A division of Kindred Spirit Kindred Care, LLC

Shannon Fujimoto Nakaya, DVM


A website about birds and bird-related services on the island of Hawaii.

Signs of Illness

Written by Shannon Fujimoto Nakaya, DVM


Disclaimer: The information provided on this page is not intended as a substitute for veterinary care.
Abnormal Droppings

Loose droppings are often one of the first indicators of illness. Learn what is the normal quantity, color, and consistency of your bird's droppings.

  • Droppings can vary with diet. Interpret droppings according to what your bird consumed earlier that day.
  • Bloody droppings are an emergency.  Seek veterinary care.
  • Absence of droppings is always indicative of a problem.  Seek veterinary care.
  • Lime-green droppings are suggestive of liver problems. Seek veterinary care.
  • Black droppings can be indicative of upper gastrointestinal tract bleeding. Seek veterinary care.
  • Diarrhea in birds looks like the dropping was whisked. Seek veterinary care.
  • Persistently watery droppings are often significant. Seek veterinary care.
Regurgitation or Vomiting

Regurgitation is normal in some birds when displaying affection toward an owner, another bird, or a mirror. Usually this type of regurgitation consists of food and does not have mucous or an abnormal odor and usually the bird is otherwise active and alert with normal appetite and droppings.

Vomiting is abnormal and indicates a problem with your bird. Birds can't spit so when a vomiting or nauseous bird shakes its head, the sticky saliva can stick to its head and face giving the appearance that mousse has been applied to those feathers.
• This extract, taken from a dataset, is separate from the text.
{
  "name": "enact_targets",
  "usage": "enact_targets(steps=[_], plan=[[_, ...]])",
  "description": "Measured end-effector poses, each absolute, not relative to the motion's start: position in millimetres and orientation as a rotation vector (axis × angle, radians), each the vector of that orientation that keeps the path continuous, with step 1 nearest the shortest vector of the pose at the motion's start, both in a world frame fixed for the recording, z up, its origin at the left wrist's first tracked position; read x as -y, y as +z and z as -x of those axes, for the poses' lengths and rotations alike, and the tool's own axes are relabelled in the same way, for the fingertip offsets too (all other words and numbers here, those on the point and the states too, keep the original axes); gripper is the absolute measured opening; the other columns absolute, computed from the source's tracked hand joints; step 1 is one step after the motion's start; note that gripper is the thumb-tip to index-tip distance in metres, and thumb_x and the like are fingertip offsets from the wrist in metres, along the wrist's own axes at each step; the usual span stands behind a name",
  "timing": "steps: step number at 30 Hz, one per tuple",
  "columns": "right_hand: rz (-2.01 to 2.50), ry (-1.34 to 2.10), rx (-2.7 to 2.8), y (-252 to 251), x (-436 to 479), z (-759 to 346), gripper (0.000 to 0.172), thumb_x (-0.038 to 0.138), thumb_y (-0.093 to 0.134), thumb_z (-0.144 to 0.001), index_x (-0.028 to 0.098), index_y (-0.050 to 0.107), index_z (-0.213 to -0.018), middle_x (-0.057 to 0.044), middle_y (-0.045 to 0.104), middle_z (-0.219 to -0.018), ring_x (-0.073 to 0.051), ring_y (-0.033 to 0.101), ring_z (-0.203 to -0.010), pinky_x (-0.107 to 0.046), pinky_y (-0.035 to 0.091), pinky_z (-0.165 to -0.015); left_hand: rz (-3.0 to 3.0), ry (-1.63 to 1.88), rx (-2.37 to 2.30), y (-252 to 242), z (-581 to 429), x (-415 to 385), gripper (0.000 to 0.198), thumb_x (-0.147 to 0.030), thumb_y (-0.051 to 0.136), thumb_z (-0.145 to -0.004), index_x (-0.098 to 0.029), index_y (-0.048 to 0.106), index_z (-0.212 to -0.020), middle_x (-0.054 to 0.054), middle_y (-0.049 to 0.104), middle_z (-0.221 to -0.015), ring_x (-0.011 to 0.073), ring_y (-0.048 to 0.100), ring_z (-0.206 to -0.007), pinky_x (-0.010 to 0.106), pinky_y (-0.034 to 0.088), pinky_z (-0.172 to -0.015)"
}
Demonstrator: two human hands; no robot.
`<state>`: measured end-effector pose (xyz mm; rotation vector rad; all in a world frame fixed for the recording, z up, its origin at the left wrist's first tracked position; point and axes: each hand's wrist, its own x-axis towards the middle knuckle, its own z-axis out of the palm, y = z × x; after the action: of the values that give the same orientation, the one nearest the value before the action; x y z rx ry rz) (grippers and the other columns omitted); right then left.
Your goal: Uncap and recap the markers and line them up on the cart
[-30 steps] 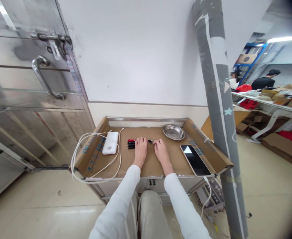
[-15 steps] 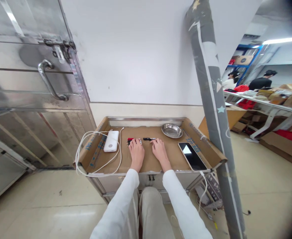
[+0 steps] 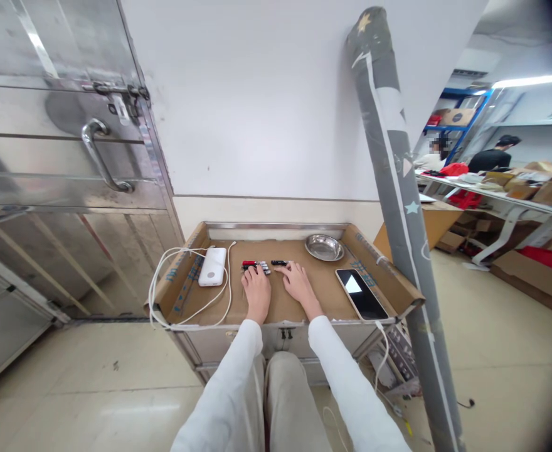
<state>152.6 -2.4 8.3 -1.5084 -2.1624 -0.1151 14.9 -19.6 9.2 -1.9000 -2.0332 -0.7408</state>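
A small row of red and black pens [image 3: 256, 264], seemingly markers, lies side by side on the cardboard-lined tabletop [image 3: 276, 307]. The fingertips of my left hand [image 3: 258, 295] rest on the near side of this row, its fingers bent and slightly apart. My right hand [image 3: 298, 281] lies just to the right, fingers extended leftward toward the near right end of the row. A separate black pen [image 3: 279, 262] lies just beyond my right fingertips. Whether the right fingers touch a pen is too small to tell.
A white power bank [image 3: 212, 267] with a looped white cable lies left. On the right are a shallow metal dish [image 3: 324, 247] and a phone [image 3: 361, 294] with a cable. A tall grey roll [image 3: 398, 182] leans on the wall. People sit at a far bench.
My right fingers have shifted left, from the separate black pen toward the row. My left hand has drawn back slightly, leaving more of the row visible. The camera view has shifted a little.
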Motion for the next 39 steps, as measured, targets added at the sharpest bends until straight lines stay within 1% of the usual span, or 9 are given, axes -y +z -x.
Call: enact_targets(steps=[6, 10, 13, 16, 19, 24, 26, 33, 39], plan=[[1.567, -0.134, 2.096, 5, -1, -152, 0.04, 0.013, 0.043, -0.085, 0.029, 0.059, -0.118, -0.009, 0.055, -0.103, -0.022, 0.048, -0.096, -0.034, 0.037, -0.084, 1.919, -0.72, 1.993, 6, -15, 17, 0.027, -0.016, 0.032, -0.091, -0.012, 0.053, -0.108, 0.016, 0.054, -0.103, 0.0261, 0.051, -0.098, 0.042, 0.04, -0.088], [1.562, -0.077, 2.047, 4, 0, -154, 0.039, 0.012, 0.041, -0.085, 0.024, 0.057, -0.118, -0.009, 0.055, -0.104, -0.022, 0.049, -0.098, -0.036, 0.039, -0.086, 2.088, -0.701, 1.885, 2, -15, 13, 0.024, -0.021, 0.036, -0.093, -0.013, 0.053, -0.108, 0.015, 0.057, -0.105, 0.0253, 0.053, -0.097, 0.041, 0.042, -0.086], [1.45, 0.003, 2.043, 3, 0, -155, 0.04, 0.012, 0.043, -0.084, 0.022, 0.054, -0.121, -0.009, 0.055, -0.109, -0.021, 0.05, -0.101, -0.035, 0.041, -0.09, 2.25, -0.711, 1.797, 2, -15, 7, 0.022, -0.024, 0.038, -0.094, -0.013, 0.054, -0.104, 0.014, 0.058, -0.104, 0.0247, 0.055, -0.097, 0.038, 0.043, -0.084], [1.338, 0.073, 2.045, 0, 0, -157, 0.034, 0.013, 0.045, -0.084, 0.023, 0.058, -0.113, -0.007, 0.056, -0.107, -0.019, 0.052, -0.1, -0.034, 0.042, -0.091, 2.404, -0.757, 1.7, 5, -16, 2, 0.018, -0.025, 0.041, -0.093, -0.015, 0.055, -0.099, 0.01, 0.059, -0.098, 0.0214, 0.057, -0.094, 0.034, 0.044, -0.084], [1.327, 0.081, 2.011, -4, 0, -160, 0.028, 0.015, 0.046, -0.085, 0.022, 0.062, -0.107, -0.007, 0.058, -0.101, -0.019, 0.053, -0.096, -0.035, 0.044, -0.089, 2.514, -0.949, 1.661, 7, -16, 0, 0.014, -0.027, 0.045, -0.092, -0.019, 0.055, -0.098, 0.005, 0.058, -0.095, 0.0182, 0.058, -0.094, 0.029, 0.046, -0.081], [1.339, 0.095, 1.93, -10, -4, -163, 0.028, 0.014, 0.046, -0.085, 0.022, 0.064, -0.105, -0.007, 0.059, -0.098, -0.019, 0.054, -0.095, -0.036, 0.045, -0.088, 2.528, -1.65, 1.564, 7, -13, -2, 0.009, -0.025, 0.049, -0.09, -0.02, 0.053, -0.098, 0.004, 0.058, -0.098, 0.0143, 0.06, -0.09, 0.029, 0.049, -0.083], [1.313, 0.12, 1.916, -12, -6, -163, 0.028, 0.014, 0.047, -0.085, 0.022, 0.064, -0.105, -0.007, 0.059, -0.099, -0.019, 0.054, -0.096, -0.036, 0.045, -0.089, 2.498, -1.812, 1.547, 5, -12, -4, 0.013, -0.024, 0.052, -0.089, -0.019, 0.052, -0.101, 0.004, 0.059, -0.098, 0.0139, 0.06, -0.087, 0.029, 0.05, -0.081], [1.274, 0.196, 1.859, -13, -8, -163, 0.031, 0.012, 0.046, -0.083, 0.02, 0.061, -0.109, -0.007, 0.062, -0.1, -0.02, 0.055, -0.099, -0.037, 0.045, -0.089, 2.415, -1.936, 1.53, 6, -12, -3, 0.02, -0.029, 0.05, -0.09, -0.019, 0.051, -0.107, 0.007, 0.061, -0.103, 0.0147, 0.062, -0.09, 0.03, 0.051, -0.082], [1.293, 0.193, 1.837, -10, -8, -163, 0.024, 0.012, 0.05, -0.081, 0.019, 0.064, -0.1, -0.007, 0.064, -0.097, -0.019, 0.058, -0.094, -0.033, 0.047, -0.084, 2.346, -1.901, 1.521, 12, -10, 1, 0.021, -0.029, 0.042, -0.094, -0.019, 0.051, -0.11, 0.008, 0.061, -0.106, 0.0154, 0.061, -0.096, 0.03, 0.05, -0.086]])
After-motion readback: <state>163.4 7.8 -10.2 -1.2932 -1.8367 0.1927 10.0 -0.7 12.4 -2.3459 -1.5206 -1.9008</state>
  • Note what your bird is vomiting -- contents and odor.
  • Remove food and water for a few (4 to 6) hours.
  • Monitor.
  • If the vomiting stops, reintroduce water and very bland and easily digestible food like cereal.
  • If the vomiting persists or recurs, seek veterinary care.
  • Vomiting birds that cannot hold down food or water will rapidly dehydrate and deteriorate without medical intervention.
  • Yeast infections are a common cause of vomiting and GI stasis in baby birds and often accompanied by a sour odor.
  • Vomiting and polyuria are common symptoms of heavy metal toxicity.
  • Early detection, diagnosis and treatment are the keys to successfully treating sick birds.
Sneezing and Wheezing

Sneezing, wheezing, and other breathing noises indicate respiratory problems. Other symptoms include:

  • Nasal or ocular (eye) discharge.
  • Swelling around the eyes or face.
  • Tail bobbing and or movement of wings with each breath.
  • Vocal changes.
  • Decreased appetite.
  • Decreased stamina.
  • Open mouth breathing
  • Labored breathing.

All respiratory diseases in birds are potentially serious and should be dealt with accordingly.
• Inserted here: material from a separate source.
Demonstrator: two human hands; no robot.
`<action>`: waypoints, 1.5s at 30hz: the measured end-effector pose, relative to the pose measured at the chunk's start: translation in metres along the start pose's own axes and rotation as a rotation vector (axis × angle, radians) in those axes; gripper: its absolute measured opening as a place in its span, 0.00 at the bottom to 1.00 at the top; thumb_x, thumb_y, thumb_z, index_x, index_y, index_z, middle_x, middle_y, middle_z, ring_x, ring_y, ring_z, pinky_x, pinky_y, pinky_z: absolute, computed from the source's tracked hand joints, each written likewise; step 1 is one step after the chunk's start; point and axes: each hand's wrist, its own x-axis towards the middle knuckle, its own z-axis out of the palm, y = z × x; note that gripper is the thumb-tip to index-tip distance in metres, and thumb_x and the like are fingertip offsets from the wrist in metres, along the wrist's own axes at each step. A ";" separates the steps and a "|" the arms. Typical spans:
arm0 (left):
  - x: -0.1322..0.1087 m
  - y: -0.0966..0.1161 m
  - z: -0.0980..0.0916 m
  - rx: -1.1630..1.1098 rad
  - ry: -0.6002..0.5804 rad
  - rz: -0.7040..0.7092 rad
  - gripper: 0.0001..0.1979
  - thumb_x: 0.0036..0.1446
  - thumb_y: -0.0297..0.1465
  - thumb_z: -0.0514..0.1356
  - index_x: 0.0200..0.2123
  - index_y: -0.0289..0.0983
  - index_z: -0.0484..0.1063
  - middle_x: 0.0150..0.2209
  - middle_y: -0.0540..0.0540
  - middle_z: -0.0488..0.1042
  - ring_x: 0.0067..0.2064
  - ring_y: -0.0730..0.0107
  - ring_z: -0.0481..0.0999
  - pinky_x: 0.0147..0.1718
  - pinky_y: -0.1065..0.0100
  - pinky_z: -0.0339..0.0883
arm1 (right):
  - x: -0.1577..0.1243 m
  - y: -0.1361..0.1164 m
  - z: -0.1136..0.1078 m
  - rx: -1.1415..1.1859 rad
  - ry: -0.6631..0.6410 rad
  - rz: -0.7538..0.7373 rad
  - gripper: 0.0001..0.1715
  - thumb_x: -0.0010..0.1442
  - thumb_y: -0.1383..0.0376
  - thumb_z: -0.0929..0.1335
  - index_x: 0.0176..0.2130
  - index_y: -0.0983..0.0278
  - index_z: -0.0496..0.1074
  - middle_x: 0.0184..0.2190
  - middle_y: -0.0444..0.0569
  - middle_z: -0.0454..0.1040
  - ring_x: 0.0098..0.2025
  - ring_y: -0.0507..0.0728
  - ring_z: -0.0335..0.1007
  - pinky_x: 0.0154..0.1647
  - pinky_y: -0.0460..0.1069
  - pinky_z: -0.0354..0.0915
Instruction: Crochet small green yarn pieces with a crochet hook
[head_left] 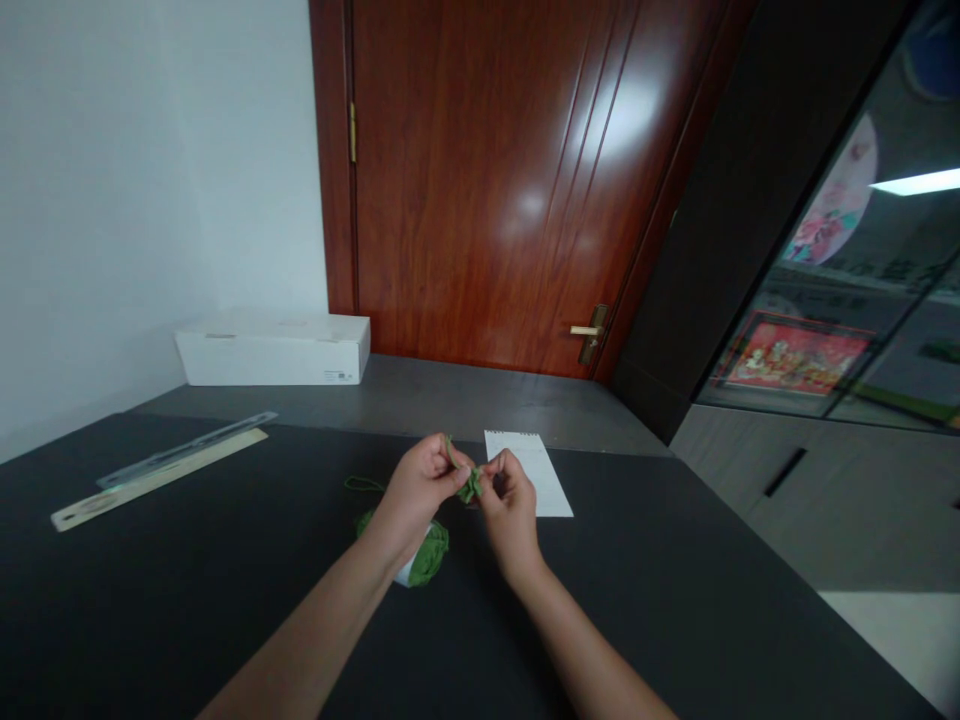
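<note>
We pinch a small green yarn piece (470, 489) above the black tabletop (225, 600), our left hand (418, 486) grasping its left side and our right hand (512, 507) its right. A ball of green yarn (430, 556) lies nearer us, partly hidden by our left hand. A white notepad (553, 487) lies on the far side of our right hand; a long pale strip (160, 482) lies well apart on the left.

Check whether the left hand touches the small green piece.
Touching: head view shows the left hand pinching the small green piece, no gap between them.
</note>
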 end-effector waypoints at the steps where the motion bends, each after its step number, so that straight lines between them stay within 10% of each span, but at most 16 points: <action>1: 0.001 0.000 -0.001 -0.004 0.003 -0.006 0.11 0.45 0.28 0.68 0.26 0.36 0.66 0.23 0.50 0.74 0.23 0.71 0.72 0.27 0.68 0.66 | 0.002 0.000 -0.001 0.023 -0.039 0.031 0.16 0.56 0.58 0.70 0.28 0.60 0.58 0.21 0.37 0.62 0.23 0.49 0.58 0.25 0.45 0.57; 8: 0.006 -0.006 -0.011 0.232 0.219 0.164 0.07 0.48 0.27 0.65 0.26 0.36 0.68 0.22 0.51 0.71 0.26 0.71 0.70 0.28 0.71 0.63 | 0.008 -0.006 -0.009 0.097 -0.102 0.238 0.23 0.57 0.45 0.68 0.36 0.61 0.65 0.24 0.39 0.68 0.18 0.47 0.52 0.17 0.43 0.46; 21: 0.004 -0.014 -0.003 0.114 0.197 0.114 0.09 0.48 0.29 0.65 0.27 0.38 0.65 0.22 0.53 0.69 0.23 0.73 0.67 0.24 0.72 0.61 | -0.001 -0.009 -0.002 0.418 -0.323 0.429 0.22 0.52 0.50 0.74 0.28 0.66 0.70 0.18 0.34 0.50 0.20 0.46 0.37 0.20 0.46 0.34; 32: 0.005 -0.013 -0.005 0.117 0.170 0.034 0.09 0.48 0.33 0.65 0.28 0.36 0.68 0.25 0.50 0.73 0.27 0.71 0.71 0.30 0.69 0.66 | -0.002 -0.007 0.003 0.400 -0.119 0.413 0.24 0.45 0.52 0.78 0.26 0.63 0.65 0.16 0.33 0.54 0.18 0.45 0.41 0.19 0.45 0.37; 39: 0.009 -0.009 -0.016 0.375 0.301 0.254 0.10 0.50 0.34 0.66 0.28 0.38 0.68 0.30 0.48 0.75 0.32 0.67 0.75 0.32 0.68 0.68 | -0.001 -0.006 0.000 0.320 -0.093 0.389 0.22 0.51 0.49 0.73 0.26 0.64 0.69 0.14 0.34 0.53 0.18 0.46 0.40 0.19 0.46 0.37; 45: 0.005 0.004 -0.014 0.301 0.114 0.082 0.13 0.46 0.31 0.69 0.35 0.37 0.71 0.31 0.47 0.77 0.34 0.66 0.77 0.33 0.67 0.71 | -0.002 -0.004 -0.001 0.075 -0.003 0.237 0.23 0.54 0.47 0.71 0.25 0.63 0.70 0.17 0.39 0.60 0.21 0.49 0.50 0.21 0.46 0.47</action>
  • Vitamin A deficiency or hypovitaminosis A predisposes birds to respiratory diseases. Amazon parrots appear particularly susceptible to hypovitaminosis A. Vitamin A is necessary for maintaining a normal lining of the respiratory tract. When adequate vitamin A is not present, the lining breaks down and bacterial infection is more likely to occur.
  • Smoking around birds can have detrimental effects on their respiratory health.
  • Canaries can have mites in their respiratory system which results in wheezing and failure to sing.
  • Early detection, diagnosis and treatment are the keys to successfully treating sick birds.
Fluffed or frumpy bird
  • Quiet
  • Droopy eyelids.
  • Face buried in its feathers.
  • Sleeping in the middle of the day.
  • Fluffed feathers
  • Frumpy

These are all non-specific signs of illness. Something is dragging this bird down. Early detection, diagnosis, and treatment are the keys to successfully treating sick birds. Seek veterinary care.

Abdominal distention

Birds should have a flat belly. Moreover, they should stand with their feet approximately shoulder width apart.
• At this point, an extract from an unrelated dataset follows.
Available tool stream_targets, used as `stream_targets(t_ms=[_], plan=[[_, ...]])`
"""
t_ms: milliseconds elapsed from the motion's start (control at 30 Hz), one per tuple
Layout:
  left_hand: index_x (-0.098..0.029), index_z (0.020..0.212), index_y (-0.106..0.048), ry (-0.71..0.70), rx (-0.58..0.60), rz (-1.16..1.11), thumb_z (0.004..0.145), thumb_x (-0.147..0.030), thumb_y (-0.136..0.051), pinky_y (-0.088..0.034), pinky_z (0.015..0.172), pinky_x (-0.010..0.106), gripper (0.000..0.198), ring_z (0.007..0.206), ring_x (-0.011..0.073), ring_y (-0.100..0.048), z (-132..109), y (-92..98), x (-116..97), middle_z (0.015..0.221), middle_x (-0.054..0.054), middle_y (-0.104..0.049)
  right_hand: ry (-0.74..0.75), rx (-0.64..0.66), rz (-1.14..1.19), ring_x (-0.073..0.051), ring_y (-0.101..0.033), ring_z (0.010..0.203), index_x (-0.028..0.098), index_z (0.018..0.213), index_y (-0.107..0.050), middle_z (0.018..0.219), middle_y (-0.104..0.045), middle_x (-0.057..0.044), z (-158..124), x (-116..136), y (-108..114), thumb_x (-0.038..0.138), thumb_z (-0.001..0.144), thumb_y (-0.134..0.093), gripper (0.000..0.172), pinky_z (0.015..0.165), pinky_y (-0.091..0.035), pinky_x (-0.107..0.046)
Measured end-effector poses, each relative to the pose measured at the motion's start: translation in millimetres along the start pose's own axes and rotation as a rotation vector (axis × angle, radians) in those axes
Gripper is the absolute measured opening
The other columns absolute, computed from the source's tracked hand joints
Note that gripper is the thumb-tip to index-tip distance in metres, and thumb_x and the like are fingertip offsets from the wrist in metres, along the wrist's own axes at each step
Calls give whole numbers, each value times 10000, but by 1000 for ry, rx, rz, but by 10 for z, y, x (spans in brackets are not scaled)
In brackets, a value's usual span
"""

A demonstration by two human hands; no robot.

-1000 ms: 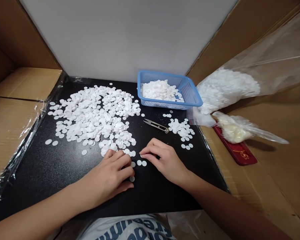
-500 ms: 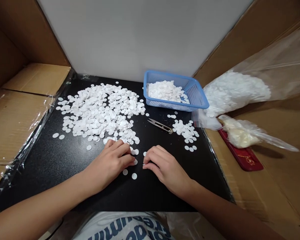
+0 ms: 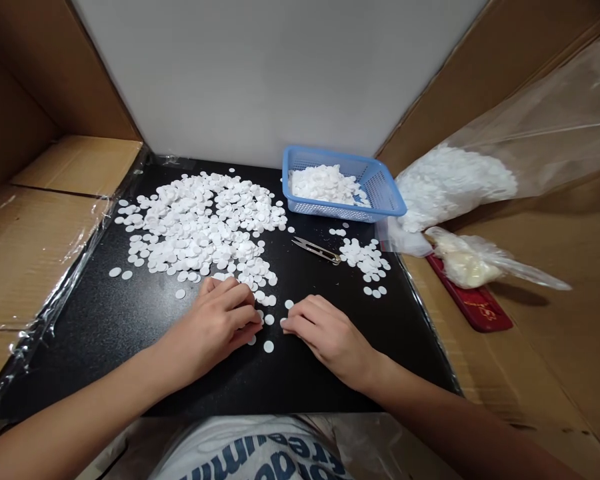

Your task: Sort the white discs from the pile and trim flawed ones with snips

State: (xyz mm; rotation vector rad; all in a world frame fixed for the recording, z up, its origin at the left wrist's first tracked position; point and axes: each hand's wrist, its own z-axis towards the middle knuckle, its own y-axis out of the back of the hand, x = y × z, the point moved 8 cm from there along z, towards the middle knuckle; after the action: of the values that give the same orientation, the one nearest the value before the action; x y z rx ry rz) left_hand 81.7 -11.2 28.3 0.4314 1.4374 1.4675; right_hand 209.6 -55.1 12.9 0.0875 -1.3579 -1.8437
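Drawn slightly back from half a second earlier, a worker's left hand (image 3: 225,320) now sits clear of a loose disc (image 3: 269,320) its fingertips had overlapped, lying at three o'clock from them on a black tabletop (image 3: 100,340). Its fingers curl close together; whether they grip a disc half hidden at their tips cannot be told. Across the gap, at three o'clock, the right hand (image 3: 333,340) pinches a white disc (image 3: 283,322) between thumb and forefinger. At eleven o'clock from the left hand spreads the main pile (image 3: 195,230) of discs. From the right hand, metal snips (image 3: 316,251) lie at twelve, a blue basket (image 3: 337,211) of white discs beyond them, and a smaller cluster (image 3: 364,257) at one.
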Motion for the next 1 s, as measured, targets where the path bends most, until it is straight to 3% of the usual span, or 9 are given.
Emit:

Other signs that can accompany abdominal distention include:

  • Broad-based stance.
  • Decreased appetite and droppings.
  • Labored breathing.
  • Preovulatory birds tend to hold water and have a doughy abdomen.  This is normal; however, abdominal swelling may also occur with ovarian cysts and egg binding.
  • Fat, fluid, hepatomegaly (enlarged liver), splenomegaly (enlarged spleen) can also cause abdominal distention. Early detection, diagnosis, and treatment are the keys to successfully treating sick birds.
  • Some birds will twitch their wings when molting and growing new feathers.
  • Tremors can also indicate abnormalities in blood sugar (either too low or too high).
  • Tremors can also indicate abnormalities in blood calcium (either too low or too high). Egg laying birds and African Grey parrots are particularly susceptible.
Feather damaging behaviors and feather picking
  • Sometimes associated with disease. Work up should be considered, especially if accompanied by other changes.
  • Birds that grow abnormal feathers should be evaluated.
  • Often not associated with illness. Many of these cases can be improved with dietary and environmental enrichment.
  • Rarely benefit from antidepressant drug therapy.